Thursday, October 9, 2008

Contract Types on iPredict

When I talk to people about iPredict, I think many come away with the idea that the only kind of contract on iPredict is all-or-nothing contracts that either pay $1 or $0.

There are three kinds of contracts that can be run on iPredict, two of which currently appear on iPredict, and one we'd like to develop and add to the site soon.

The contract types are:

# Binary: these are the yes/no questions that either pay $1 or $0. The interpretation of binary contract prices is as "likelihoods" e.g. $0.51 = 51% chance of being judged true.

# Indexed: these contracts have their payout tied to an observable variable such as inflation or vote share or sales revenue. For example, iPredict is running INFL.3Q08. This contract pays 1 cent for each 0.1% of inflation that is reported for New Zealand in the third quarter of 2008 (this contract will be closing soon). So, for example, an inflation rate of 5.1% would result in the contract closing at 51 cents. The interpretation of the contract price is the expected value of the variable being predicted e.g. a contract price of $0.51 means we expect inflation will be 5.1%.

These two contract types give us considerable flexibility. An important idea on designing a contract is having the contract's payout struct vary in a way that is compatible with the parameter being measured. One could obtain an expected value for inflation by runing 20 binary contracts asking whether inflation will be between 4.9-5.0%, 5.0-5.1%, etc.

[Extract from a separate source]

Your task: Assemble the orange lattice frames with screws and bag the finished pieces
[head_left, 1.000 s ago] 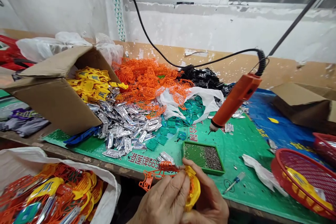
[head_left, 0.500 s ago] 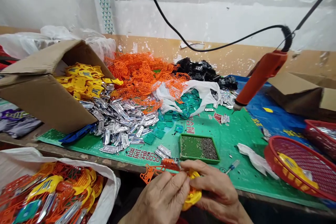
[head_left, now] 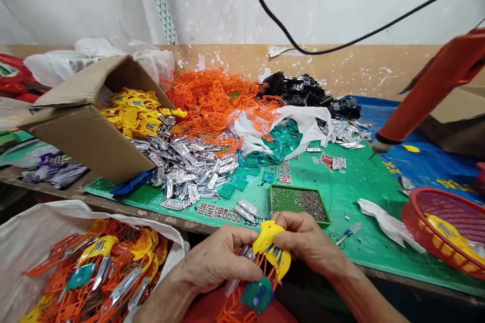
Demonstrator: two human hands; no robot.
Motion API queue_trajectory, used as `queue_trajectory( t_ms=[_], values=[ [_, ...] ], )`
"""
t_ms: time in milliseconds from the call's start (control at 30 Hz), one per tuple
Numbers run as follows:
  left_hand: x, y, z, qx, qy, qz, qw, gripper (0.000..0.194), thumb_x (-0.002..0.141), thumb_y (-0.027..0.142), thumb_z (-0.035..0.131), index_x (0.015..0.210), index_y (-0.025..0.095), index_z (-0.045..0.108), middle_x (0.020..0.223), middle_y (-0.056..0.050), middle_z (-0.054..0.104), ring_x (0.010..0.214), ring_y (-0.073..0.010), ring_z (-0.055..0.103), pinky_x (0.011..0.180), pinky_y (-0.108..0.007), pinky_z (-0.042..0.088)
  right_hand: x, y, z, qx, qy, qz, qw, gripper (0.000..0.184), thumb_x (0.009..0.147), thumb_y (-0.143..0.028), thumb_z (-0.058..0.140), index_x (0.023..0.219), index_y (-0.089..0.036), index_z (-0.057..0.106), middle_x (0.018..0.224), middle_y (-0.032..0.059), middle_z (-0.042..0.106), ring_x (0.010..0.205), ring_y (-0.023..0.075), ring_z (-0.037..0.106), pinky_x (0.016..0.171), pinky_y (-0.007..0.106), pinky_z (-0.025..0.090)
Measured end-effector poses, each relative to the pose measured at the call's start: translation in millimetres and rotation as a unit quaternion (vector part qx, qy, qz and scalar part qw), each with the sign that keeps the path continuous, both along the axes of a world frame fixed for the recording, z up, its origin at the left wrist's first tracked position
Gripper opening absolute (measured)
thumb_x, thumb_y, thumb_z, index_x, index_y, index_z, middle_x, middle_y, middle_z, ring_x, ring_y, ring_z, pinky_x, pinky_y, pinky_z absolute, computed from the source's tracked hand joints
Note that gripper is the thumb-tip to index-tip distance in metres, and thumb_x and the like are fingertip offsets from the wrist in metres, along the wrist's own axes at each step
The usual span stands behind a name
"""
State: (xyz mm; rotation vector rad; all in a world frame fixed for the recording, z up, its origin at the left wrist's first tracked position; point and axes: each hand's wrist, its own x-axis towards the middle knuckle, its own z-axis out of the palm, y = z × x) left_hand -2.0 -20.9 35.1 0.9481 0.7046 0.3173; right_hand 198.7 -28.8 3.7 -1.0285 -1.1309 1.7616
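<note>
My left hand (head_left: 223, 255) is closed on a partly assembled plastic toy, thumb laid over an orange lattice frame (head_left: 232, 308) in its lower part. A teal translucent piece (head_left: 257, 293) hangs below that thumb, with silver pieces partly hidden behind the fingers. Uppermost on the toy is a yellow plastic shell (head_left: 271, 242) with dark stripes. The fingers of my right hand (head_left: 308, 239) pinch this shell at its right edge. Both hands are in front of the table edge, over a red surface. Just beyond them lies a green tray of small screws (head_left: 280, 199).
A white sack (head_left: 166, 229) of similar assemblies stands at lower left. Silver parts (head_left: 185, 161), orange frames (head_left: 212, 98) and teal pieces (head_left: 286, 139) are heaped behind, beside a tilted cardboard box (head_left: 83, 136). An orange electric screwdriver (head_left: 432, 91) hangs at right, above a red basket (head_left: 413, 212).
The toy has been turned: its yellow shell now faces up, and the orange frame and teal piece hang below. My hands have drawn slightly apart. The view has swung left and down.
</note>
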Motion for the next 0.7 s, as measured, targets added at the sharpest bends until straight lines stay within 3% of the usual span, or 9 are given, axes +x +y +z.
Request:
queue_trajectory(
  t_ms=[200, 333, 500, 700],
  values=[
    [0.1, 3.1, -17.4, -0.071, -0.035, 0.027, 0.996, 0.037, 0.048, 0.013, 0.069, 0.085, 0.013, 0.078, 0.066, -0.002, 0.069, 0.055, -0.0101, 0.055, 0.054, -0.019, 0.042, -2.4, 0.6, -8.3, -0.045, -0.016, 0.025, 0.999, 0.046, 0.058, -0.052, 0.081, 0.062, -0.014, 0.055, 0.054, -0.0040, 0.050, 0.044, 0.0037, 0.036, 0.042, 0.019, 0.021],
    [0.2, 5.7, -20.9, -0.090, -0.049, 0.020, 0.995, 0.035, 0.048, 0.013, 0.071, 0.082, 0.012, 0.078, 0.064, -0.001, 0.068, 0.050, -0.0085, 0.053, 0.048, -0.018, 0.038, -4.0, -0.1, -7.6, -0.064, -0.021, 0.016, 0.998, 0.048, 0.055, -0.053, 0.082, 0.063, -0.014, 0.055, 0.056, -0.0026, 0.054, 0.047, 0.0050, 0.041, 0.045, 0.019, 0.027],
    [-1.5, 8.5, -29.2, -0.101, -0.059, 0.021, 0.993, 0.036, 0.048, 0.016, 0.074, 0.084, 0.010, 0.077, 0.064, -0.002, 0.068, 0.049, -0.0086, 0.054, 0.048, -0.018, 0.040, -4.9, 1.1, -4.7, -0.027, -0.061, 0.016, 0.998, 0.044, 0.061, -0.051, 0.079, 0.064, -0.014, 0.057, 0.062, -0.0006, 0.057, 0.054, 0.0073, 0.046, 0.051, 0.021, 0.034],
    [0.3, 10.9, -34.9, -0.106, -0.053, 0.051, 0.992, 0.027, 0.051, 0.017, 0.074, 0.076, 0.010, 0.075, 0.057, 0.000, 0.063, 0.044, -0.0065, 0.049, 0.045, -0.017, 0.037, -10.0, 0.8, 0.5, -0.003, -0.124, -0.001, 0.992, 0.044, 0.066, -0.055, 0.072, 0.067, -0.016, 0.052, 0.060, -0.0036, 0.049, 0.052, 0.0067, 0.039, 0.049, 0.021, 0.031]
  ],
)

But a single indexed contract will do the same job and will almost certainly be more efficient (read: accurate). (running 20 binary contracts is useful to answer a different question: what is the distribution of beliefs about a future event).

# Conditional: these contracts pay out according to the outcome of one variable depending on some other variable being true. For example, you could define a contract that pay out 1 cent for each 1% of inflation reported in Q3 2009 given Labour leads the next government. This contract would payout $0 if National (or anybody else other than Labour) leads the next goverment.

Conditional contracts is the prediction market tool used for investigating policy questions. If we were to run another conditional contract alongside the example above, but instead conditional on National leading the next government, then an examination of the difference between the prices of the two conditional contracts - one conditional on Labour leading, the other conditional on National - can tell us what traders think about the effect of each party's policies on unemployment by this time next year.

The analysis is a bit more complicated than that, actually. The conditional market prices have to be weighted by the likelihoods that Labour or National will lead the next government. But bottom line, even with this mild complexity, we should expect some reasonable estimates to come out of these markets given enough liquidity.

But there's the rub with conditional markets. They are fine in theory, yet nobody has yet found a way to make them sufficiently attractive to traders to make those markets truly liquid. InTrade runs conditional markets, and removed all fees from trades on some of those markets in an effort to stimulate activity. It didn't work.

We at iPredict have some ideas on making conditional markets easy to understand, and we intend launching them in the coming weeks.